* ACTIVITY
Please write out all of the data below exactly, without including the pictures.

* DATA EXCERPT
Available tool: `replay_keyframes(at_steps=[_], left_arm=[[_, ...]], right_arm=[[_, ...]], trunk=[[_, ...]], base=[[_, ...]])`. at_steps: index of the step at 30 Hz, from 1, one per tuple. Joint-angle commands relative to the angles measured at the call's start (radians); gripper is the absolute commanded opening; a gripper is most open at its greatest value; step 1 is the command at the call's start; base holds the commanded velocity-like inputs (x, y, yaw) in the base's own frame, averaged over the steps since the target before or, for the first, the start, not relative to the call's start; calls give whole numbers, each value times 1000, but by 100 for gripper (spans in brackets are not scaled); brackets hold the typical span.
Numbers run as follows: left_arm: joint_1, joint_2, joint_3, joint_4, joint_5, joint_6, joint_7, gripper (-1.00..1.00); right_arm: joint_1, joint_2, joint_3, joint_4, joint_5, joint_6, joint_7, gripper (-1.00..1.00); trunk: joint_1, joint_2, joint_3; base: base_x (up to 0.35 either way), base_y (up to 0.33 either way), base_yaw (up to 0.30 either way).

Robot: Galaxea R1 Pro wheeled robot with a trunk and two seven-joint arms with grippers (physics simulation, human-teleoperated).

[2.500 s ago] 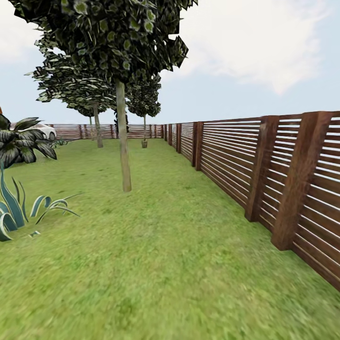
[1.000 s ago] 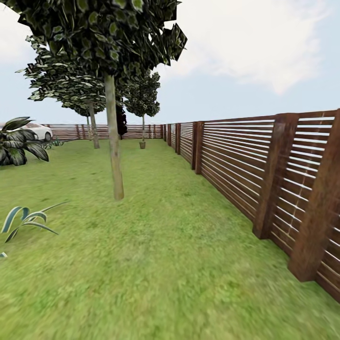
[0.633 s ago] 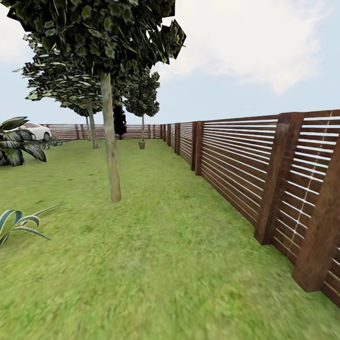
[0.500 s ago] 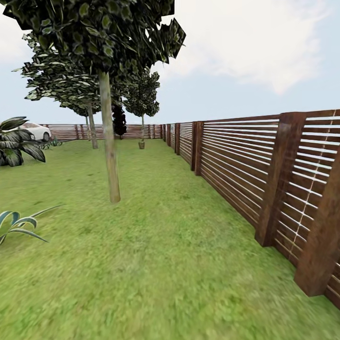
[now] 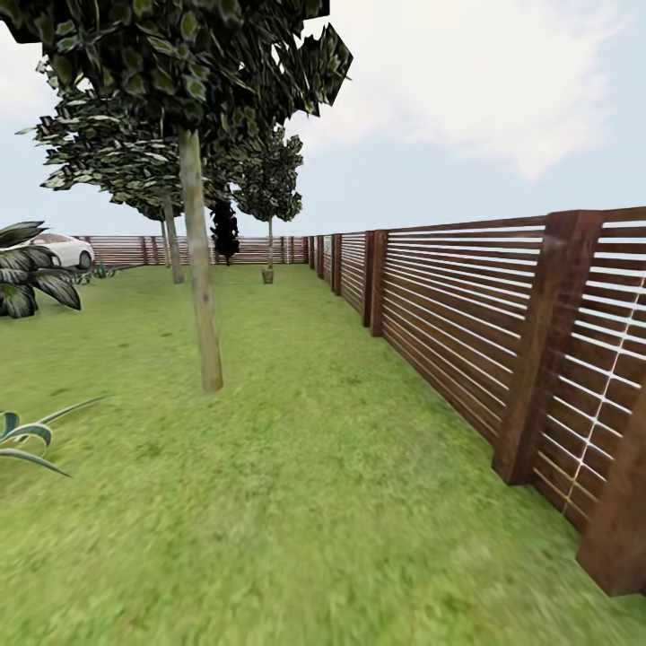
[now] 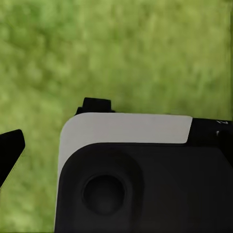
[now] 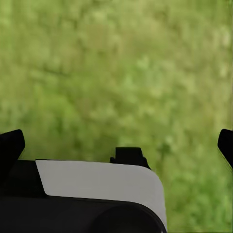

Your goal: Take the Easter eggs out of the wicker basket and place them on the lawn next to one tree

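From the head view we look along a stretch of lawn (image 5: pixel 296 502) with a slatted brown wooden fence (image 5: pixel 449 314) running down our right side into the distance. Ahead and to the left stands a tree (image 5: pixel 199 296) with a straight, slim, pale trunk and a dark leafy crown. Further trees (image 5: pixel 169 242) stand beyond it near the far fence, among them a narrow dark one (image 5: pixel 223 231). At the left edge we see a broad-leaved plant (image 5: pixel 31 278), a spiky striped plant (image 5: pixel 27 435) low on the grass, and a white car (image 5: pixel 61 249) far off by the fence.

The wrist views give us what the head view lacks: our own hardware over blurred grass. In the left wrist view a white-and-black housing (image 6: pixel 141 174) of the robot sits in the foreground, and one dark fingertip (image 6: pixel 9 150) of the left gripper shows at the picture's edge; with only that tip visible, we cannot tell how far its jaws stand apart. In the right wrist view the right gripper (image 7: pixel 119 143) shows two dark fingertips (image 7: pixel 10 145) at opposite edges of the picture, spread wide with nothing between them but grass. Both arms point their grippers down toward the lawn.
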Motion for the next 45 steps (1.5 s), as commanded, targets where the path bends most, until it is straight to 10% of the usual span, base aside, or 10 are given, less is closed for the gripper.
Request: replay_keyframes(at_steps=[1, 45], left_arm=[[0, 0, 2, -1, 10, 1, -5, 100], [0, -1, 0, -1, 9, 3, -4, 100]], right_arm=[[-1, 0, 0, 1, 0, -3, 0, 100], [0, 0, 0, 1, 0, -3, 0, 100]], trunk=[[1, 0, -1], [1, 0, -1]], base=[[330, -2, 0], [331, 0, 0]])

* OUTPUT FOR THIS TASK
Available tool: `replay_keyframes(at_steps=[_], left_arm=[[_, ...]], right_arm=[[_, ...]], trunk=[[_, ...]], base=[[_, ...]])`. at_steps: index of the step at 30 Hz, from 1, one per tuple. Joint-angle commands relative to the angles measured at the call's start (radians); gripper is the absolute commanded opening; a gripper is most open at its greatest value; step 1 is the command at the call's start; base holds the commanded velocity-like inputs (x, y, yaw) in the base's own frame, averaged over the steps since the target before or, for the first, the start, not relative to the call's start; calls give whole numbers, each value times 1000, but by 100 for gripper (spans in brackets are not scaled); brackets hold the typical span.
Numbers run as follows: left_arm: joint_1, joint_2, joint_3, joint_4, joint_5, joint_6, joint_7, gripper (-1.00..1.00); right_arm: joint_1, joint_2, joint_3, joint_4, joint_5, joint_6, joint_7, gripper (-1.00..1.00); trunk: joint_1, joint_2, joint_3; base: base_x (up to 0.35 either way), base_y (up to 0.33 either way), base_yaw (up to 0.30 either way).

Robot: Galaxea R1 Pro wheeled robot with a trunk and two seven-joint arms with grippers (physics simulation, human-teleoperated).

[2.500 s ago] 
[1.000 s ago] 
[0.633 s ago] 
[0.500 s ago] 
[now] 
[now] 
[now] 

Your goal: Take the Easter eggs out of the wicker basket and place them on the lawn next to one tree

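From the head view we look along a stretch of lawn (image 5: pixel 296 502) with a slatted brown wooden fence (image 5: pixel 449 314) running down our right side into the distance. Ahead and to the left stands a tree (image 5: pixel 199 296) with a straight, slim, pale trunk and a dark leafy crown. Further trees (image 5: pixel 169 242) stand beyond it near the far fence, among them a narrow dark one (image 5: pixel 223 231). At the left edge we see a broad-leaved plant (image 5: pixel 31 278), a spiky striped plant (image 5: pixel 27 435) low on the grass, and a white car (image 5: pixel 61 249) far off by the fence.

The wrist views give us what the head view lacks: our own hardware over blurred grass. In the left wrist view a white-and-black housing (image 6: pixel 141 174) of the robot sits in the foreground, and one dark fingertip (image 6: pixel 9 150) of the left gripper shows at the picture's edge; with only that tip visible, we cannot tell how far its jaws stand apart. In the right wrist view the right gripper (image 7: pixel 119 143) shows two dark fingertips (image 7: pixel 10 145) at opposite edges of the picture, spread wide with nothing between them but grass. Both arms point their grippers down toward the lawn.
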Motion for the next 45 steps (1.5 s), as commanded, targets where the path bends most, until it is straight to 10% of the usual span, base aside, or 10 are given, less is closed for the gripper.
Request: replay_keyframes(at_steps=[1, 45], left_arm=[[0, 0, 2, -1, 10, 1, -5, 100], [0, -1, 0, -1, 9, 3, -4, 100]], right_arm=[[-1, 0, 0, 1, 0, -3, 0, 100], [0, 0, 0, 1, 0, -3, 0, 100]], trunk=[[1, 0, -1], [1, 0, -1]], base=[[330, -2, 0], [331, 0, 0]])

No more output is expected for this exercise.